"So you knew it? Perhaps he boasts of it—as one of his 'sacrifices for the Revolution.' When did he tell you?"
"He didn't tell me," Roger answered patiently. "Katya did, one day when we were talking about Merle."
Anne's small frame tightened. "Well! Of all things to discuss with another woman!"
"Oh, hell," Roger exploded, "come off that pedestal, Anne. It's ridiculous."
CHAPTER EIGHTEEN
For a week the tension between Roger and Anne lasted, pulling a little weaker each day under the pressure of proximity, little Rogie, and the habit of agreement. Anne did not mention Merle again and tried not to think of the staring, embryonic eyes of what might have been Merle's child. She knew such thought was morbid and unhealthy. As Merle had said, one million women a year, in the United States alone, recognized this as their right of escape. To Belle it was perhaps a very ordinary occurrence. Anne herself would have hesitated to call it "wicked." She called it "horrible" instead. But she was glad when Merle stopped coming and never asked about her.
Autumn passed and the holiday season came with early rain. Hilda spoke tentatively of another Christmas dinner, although Belle was in Europe now with a rich patient. But Anne evaded these suggestions and did not even mention them to Roger.

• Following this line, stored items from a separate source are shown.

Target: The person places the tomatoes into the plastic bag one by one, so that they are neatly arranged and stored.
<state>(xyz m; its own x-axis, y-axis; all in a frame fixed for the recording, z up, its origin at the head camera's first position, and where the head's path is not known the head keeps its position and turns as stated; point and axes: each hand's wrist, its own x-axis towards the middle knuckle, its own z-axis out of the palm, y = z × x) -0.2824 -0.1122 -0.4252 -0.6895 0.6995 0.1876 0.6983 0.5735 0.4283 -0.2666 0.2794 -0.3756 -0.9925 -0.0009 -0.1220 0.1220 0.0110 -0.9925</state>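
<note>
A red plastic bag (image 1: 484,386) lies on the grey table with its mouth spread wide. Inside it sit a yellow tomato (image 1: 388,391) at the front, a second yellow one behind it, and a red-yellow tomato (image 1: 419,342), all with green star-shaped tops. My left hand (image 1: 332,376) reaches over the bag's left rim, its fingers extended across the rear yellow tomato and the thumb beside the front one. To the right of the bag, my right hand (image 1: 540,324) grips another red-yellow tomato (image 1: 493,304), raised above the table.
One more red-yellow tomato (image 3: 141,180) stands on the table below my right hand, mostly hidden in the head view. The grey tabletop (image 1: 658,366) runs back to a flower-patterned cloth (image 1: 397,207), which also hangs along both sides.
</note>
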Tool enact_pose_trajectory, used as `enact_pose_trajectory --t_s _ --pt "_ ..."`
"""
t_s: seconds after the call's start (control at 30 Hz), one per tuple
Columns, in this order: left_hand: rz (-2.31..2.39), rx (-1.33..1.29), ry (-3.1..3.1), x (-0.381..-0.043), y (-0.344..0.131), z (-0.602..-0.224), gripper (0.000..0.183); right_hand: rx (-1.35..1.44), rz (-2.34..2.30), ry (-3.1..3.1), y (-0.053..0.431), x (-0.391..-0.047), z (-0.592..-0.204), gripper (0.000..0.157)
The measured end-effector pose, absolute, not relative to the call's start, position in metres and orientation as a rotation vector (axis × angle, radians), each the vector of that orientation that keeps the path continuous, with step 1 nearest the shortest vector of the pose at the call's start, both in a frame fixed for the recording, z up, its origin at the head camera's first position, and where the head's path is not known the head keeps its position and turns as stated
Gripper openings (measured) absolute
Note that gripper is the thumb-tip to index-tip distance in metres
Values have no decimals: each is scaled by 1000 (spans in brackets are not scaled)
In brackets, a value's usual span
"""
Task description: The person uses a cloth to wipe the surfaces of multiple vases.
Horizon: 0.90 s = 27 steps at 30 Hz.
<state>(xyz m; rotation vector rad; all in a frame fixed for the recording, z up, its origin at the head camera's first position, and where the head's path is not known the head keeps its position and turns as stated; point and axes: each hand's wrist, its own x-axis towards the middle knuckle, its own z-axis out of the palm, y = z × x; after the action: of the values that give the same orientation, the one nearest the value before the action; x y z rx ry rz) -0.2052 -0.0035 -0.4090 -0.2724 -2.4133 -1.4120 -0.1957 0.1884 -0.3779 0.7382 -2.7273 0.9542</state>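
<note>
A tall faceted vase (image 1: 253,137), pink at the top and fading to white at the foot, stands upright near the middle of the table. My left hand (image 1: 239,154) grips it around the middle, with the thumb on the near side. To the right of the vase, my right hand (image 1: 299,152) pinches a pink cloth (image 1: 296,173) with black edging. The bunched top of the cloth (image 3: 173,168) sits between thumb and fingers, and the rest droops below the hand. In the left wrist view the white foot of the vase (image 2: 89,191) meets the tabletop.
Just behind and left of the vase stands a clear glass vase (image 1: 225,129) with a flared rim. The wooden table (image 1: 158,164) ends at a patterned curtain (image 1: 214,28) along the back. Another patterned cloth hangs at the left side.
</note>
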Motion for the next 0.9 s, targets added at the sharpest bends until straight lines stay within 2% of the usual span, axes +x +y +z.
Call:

On Christmas Eve Anne bought a tiny tree and decorated it, but Rogie was fretful and squirmed away from it, crying; so that Anne put out the candles and did not light them again.
On Christmas morning she and Roger exchanged their presents and immediately after the late breakfast Roger began work on a complicated case that was to come up right after the New Year.

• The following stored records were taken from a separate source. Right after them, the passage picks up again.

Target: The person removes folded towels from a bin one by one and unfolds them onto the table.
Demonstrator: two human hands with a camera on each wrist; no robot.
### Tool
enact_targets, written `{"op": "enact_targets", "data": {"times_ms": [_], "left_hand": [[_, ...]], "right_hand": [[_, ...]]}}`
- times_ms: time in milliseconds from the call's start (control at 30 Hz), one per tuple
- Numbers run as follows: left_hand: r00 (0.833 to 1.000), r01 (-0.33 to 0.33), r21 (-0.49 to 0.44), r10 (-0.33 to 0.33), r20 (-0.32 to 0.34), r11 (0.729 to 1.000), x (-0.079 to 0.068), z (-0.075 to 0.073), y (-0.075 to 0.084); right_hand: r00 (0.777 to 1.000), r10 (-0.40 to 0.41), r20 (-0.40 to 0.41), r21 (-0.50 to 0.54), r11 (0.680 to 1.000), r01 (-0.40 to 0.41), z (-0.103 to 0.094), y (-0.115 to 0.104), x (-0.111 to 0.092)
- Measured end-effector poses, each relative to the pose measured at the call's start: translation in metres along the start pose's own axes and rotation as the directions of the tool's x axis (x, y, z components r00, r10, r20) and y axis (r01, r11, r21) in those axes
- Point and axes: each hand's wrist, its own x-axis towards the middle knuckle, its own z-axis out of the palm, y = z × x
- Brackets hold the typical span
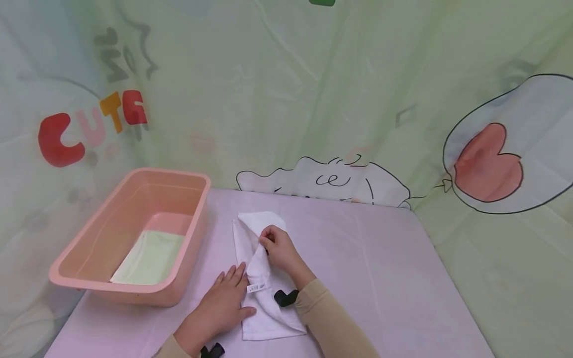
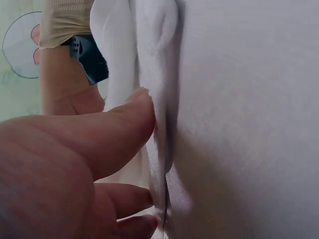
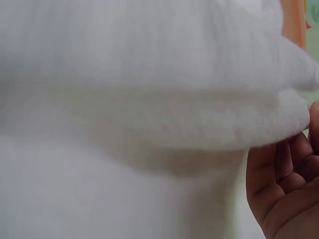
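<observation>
A white towel [image 1: 273,318] lies on the table in front of me, partly folded, with a small printed label [image 1: 256,288] on it. My right hand [image 1: 278,248] pinches a fold of the towel between thumb and fingertips and holds it up off the layer below. In the right wrist view the raised towel edge [image 3: 294,117] sits between the thumb and curled fingers. Flat beside the towel's left edge, my left hand [image 1: 226,301] has its fingers spread, with fingertips and thumb on the cloth. The left wrist view shows that thumb [image 2: 134,117] against the towel's edge.
A pink plastic basin [image 1: 192,238] stands on the left of the table, with a pale green folded cloth [image 1: 149,256] on its bottom. A lilac sheet covers the table [image 1: 380,278]. Printed curtains [image 1: 277,99] hang at the back and both sides.
</observation>
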Motion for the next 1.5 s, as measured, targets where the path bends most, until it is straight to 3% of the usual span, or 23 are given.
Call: {"op": "enact_targets", "data": {"times_ms": [267, 500, 767, 1500], "left_hand": [[1.0, 0.017, 0.0, -0.017, 0.008, 1.0, 0.005, -0.006, 0.002], [0.998, 0.04, 0.006, -0.041, 0.044, 0.999, 0.009, -0.007, 0.001], [0.997, 0.056, 0.009, -0.057, 0.049, 0.998, 0.011, -0.005, 0.0], [0.992, 0.087, -0.041, -0.083, 0.093, 0.995, 0.009, -0.01, -0.014]], "right_hand": [[0.994, 0.091, -0.057, 0.106, 0.991, -0.084, -0.018, 0.007, -0.002], [0.981, 0.183, -0.068, 0.231, 0.959, -0.163, -0.036, 0.016, -0.007], [0.952, 0.298, -0.066, 0.217, 0.936, -0.278, -0.065, 0.026, -0.017], [0.918, 0.366, -0.156, 0.248, 0.914, -0.322, -0.123, 0.054, -0.036]]}}
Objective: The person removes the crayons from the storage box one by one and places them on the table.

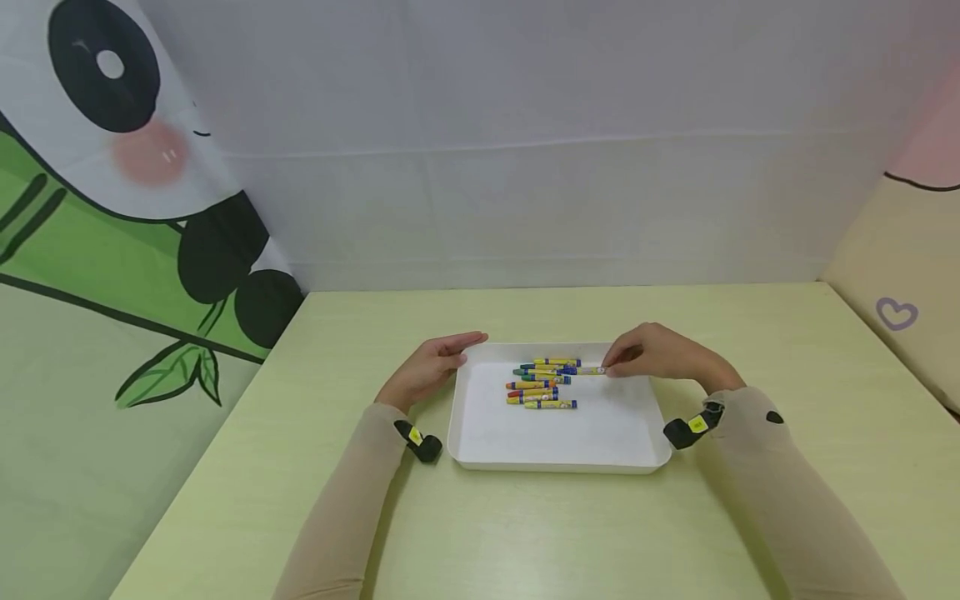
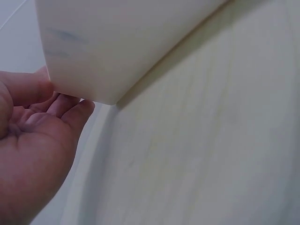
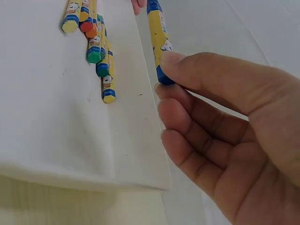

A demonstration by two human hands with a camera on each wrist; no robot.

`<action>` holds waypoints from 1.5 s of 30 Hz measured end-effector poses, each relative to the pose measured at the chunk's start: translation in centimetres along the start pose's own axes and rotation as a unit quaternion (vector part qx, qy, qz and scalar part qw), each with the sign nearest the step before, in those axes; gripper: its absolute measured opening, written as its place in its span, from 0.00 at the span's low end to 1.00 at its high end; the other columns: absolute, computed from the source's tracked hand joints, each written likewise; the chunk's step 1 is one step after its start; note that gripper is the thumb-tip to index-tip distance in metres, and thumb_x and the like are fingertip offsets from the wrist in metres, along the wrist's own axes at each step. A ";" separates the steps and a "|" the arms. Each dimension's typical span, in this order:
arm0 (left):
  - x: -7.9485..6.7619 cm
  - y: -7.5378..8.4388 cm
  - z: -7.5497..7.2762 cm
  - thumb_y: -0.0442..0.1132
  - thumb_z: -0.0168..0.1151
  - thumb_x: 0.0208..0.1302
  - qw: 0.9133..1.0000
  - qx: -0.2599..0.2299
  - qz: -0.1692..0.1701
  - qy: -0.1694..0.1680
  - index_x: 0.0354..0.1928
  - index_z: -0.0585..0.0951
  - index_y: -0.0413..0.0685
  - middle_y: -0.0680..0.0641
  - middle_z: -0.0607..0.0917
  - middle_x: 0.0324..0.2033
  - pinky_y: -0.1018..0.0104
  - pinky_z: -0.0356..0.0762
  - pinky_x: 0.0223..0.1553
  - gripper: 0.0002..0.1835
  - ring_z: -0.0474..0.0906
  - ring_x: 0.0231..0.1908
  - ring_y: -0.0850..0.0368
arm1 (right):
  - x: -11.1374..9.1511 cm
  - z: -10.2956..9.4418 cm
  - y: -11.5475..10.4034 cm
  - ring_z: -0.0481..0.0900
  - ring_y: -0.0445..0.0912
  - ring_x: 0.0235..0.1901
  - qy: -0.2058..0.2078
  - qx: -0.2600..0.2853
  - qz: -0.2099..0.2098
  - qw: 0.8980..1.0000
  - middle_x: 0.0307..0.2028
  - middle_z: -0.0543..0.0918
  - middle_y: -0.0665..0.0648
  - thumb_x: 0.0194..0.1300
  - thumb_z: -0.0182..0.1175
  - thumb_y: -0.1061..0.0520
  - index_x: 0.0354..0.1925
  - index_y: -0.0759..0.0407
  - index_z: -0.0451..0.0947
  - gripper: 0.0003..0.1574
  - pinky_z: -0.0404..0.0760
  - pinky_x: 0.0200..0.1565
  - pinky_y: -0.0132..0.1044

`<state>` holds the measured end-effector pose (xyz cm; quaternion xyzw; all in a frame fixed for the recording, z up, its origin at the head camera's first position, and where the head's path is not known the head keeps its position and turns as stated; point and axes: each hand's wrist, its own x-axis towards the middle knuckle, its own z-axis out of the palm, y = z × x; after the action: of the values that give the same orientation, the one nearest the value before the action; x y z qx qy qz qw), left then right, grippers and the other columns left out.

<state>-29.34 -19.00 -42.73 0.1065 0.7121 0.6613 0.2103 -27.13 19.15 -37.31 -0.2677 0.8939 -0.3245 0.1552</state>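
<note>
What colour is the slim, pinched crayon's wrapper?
The wrapper is yellow and blue, clearest in the right wrist view.

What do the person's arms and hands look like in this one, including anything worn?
Long beige sleeves cover both arms. Each wrist carries a small black camera unit with a yellow label. The left hand and right hand wear no gloves. A small dark patch shows on the right sleeve.

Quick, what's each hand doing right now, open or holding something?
Left hand: open, touching the white tray near its far left corner.
Right hand: closed, pinching a blue crayon between thumb and fingers.
</note>
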 end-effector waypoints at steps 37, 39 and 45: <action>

Just before noon it began to rain again, a thin, icy drizzle that soaked all the cheer and hope from life. Anne tried to read or sew, but the thin, cold, inexhaustible rain washed away all interest. She could not even make up her mind to go to Hilda, although it was Christmas day and she had not been for a week. No decision could crystallize in that icy drip, never condensing to a real downpour, never ceasing, trickling into one's courage until it washed away desire.